If all fuses are okay, I would back probe the ECU plug to ground a light bulb on wire 10 (terminal K1) which is a low side driver for the injector, a yellow-violet wire. Put the other side of the globe to batt +ve, crank the engine and if the ECU is fine the globe will flash. An easy way to check if you're getting live data from the ECU would be to check air temp reading on the dash and see if it is a plausible reading eg. close to ambient.
Ambient air temp is dead on. There are several yellow/violet wires and I can't tell which goes to terminal K1. I'd rather not take the plug apart myself. Is it reasonable to think that the injector should be ok, since the bike wasn't running when this happened? I'm thinking the wire leading to the injector was damaged by the wires melting right next to it and that was missed when the repair was done. If I bring it to a bike mech, can he test the correct wire close to the ecu and then at the injector to see if power is getting lost along the way?

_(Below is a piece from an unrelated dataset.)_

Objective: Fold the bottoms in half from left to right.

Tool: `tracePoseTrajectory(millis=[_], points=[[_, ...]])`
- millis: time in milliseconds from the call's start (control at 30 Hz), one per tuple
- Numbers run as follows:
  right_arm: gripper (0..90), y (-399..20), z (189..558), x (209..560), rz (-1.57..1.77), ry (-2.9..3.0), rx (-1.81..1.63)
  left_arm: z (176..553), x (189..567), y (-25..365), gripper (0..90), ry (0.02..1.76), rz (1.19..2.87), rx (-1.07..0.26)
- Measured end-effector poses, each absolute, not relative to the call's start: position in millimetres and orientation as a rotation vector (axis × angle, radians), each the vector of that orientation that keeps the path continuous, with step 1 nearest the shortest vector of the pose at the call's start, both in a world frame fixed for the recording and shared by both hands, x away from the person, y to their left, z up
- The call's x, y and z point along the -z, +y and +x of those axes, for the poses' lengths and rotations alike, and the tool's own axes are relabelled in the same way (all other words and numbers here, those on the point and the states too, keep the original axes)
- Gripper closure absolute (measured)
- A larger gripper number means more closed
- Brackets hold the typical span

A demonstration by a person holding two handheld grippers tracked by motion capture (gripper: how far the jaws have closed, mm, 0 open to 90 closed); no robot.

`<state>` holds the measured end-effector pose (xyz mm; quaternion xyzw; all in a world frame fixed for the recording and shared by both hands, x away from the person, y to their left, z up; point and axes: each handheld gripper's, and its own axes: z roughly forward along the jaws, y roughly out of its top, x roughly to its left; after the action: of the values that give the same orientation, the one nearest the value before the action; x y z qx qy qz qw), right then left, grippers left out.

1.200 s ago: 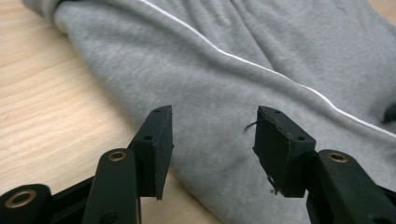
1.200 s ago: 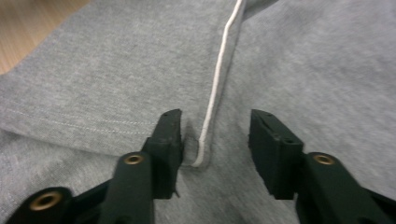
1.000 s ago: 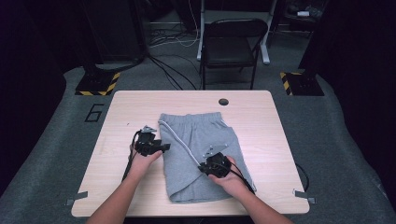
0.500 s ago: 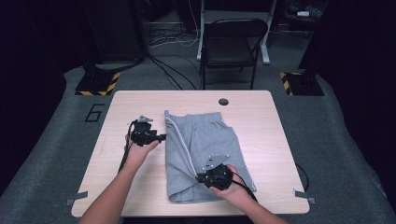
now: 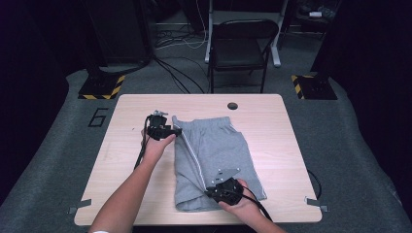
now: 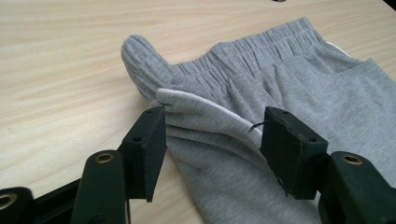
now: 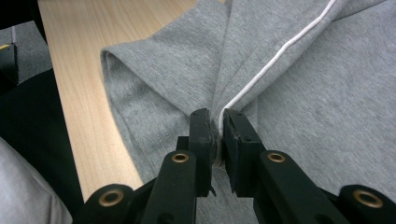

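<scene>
Grey jersey shorts with an elastic waistband and white side piping (image 5: 214,155) lie on the light wooden table (image 5: 121,145), slightly right of centre, waistband toward the far edge, hems toward the person. A lengthwise fold runs down the left side, the piping along it.

Right gripper (image 7: 217,122) at the near hem: jaws clamped on the folded edge, piping pinched between the pads. In the high view it sits low on the shorts, above the near table edge (image 5: 210,192).

Left gripper (image 6: 212,135) at the waistband's left corner: jaws have just been opening and stand apart; the folded fabric lies between them, pads not pressing on it.

A round dark hole (image 5: 232,105) in the tabletop lies beyond the waistband. A black folding chair (image 5: 243,46) stands behind the table.
</scene>
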<state>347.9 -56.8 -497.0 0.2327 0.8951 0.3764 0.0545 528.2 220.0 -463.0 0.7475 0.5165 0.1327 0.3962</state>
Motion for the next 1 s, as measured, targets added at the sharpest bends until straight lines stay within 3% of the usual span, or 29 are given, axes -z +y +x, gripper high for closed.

yes, that would be an easy thing to do. Just make sure to unplug the ECU before doing anything. It's just too fragile. Wiring diagrams and the extended workshop manual can be downloaded here. Take those to the bike mech. http://www.cafehusky.com/threads/wo...manual-wiring-diagram-all-in-one-place.84827/
If the ecu is unplugged, how can you test to see if there is power being sent from it to the injector?
you can't but you can check if the cable is ok between ECU and injector which i thought you had asked. To do that you would have to apply a current to the wire which i wouldn't want to go into the ECU (slightly paranoid). If you don't get a signal at the injector you'd still need to check if it's a broken cable.
Testing while cranking the engine, as previously suggested, would determine whether or not the ecu is sending to the injector. Maybe a good idea to test just the wire first and if it's not working, that is the issue. If it is working, then check it while the ecu is plugged in. That should determine if there's a fault in the wire or in the ecu. I'll get it checked and update. Thanks!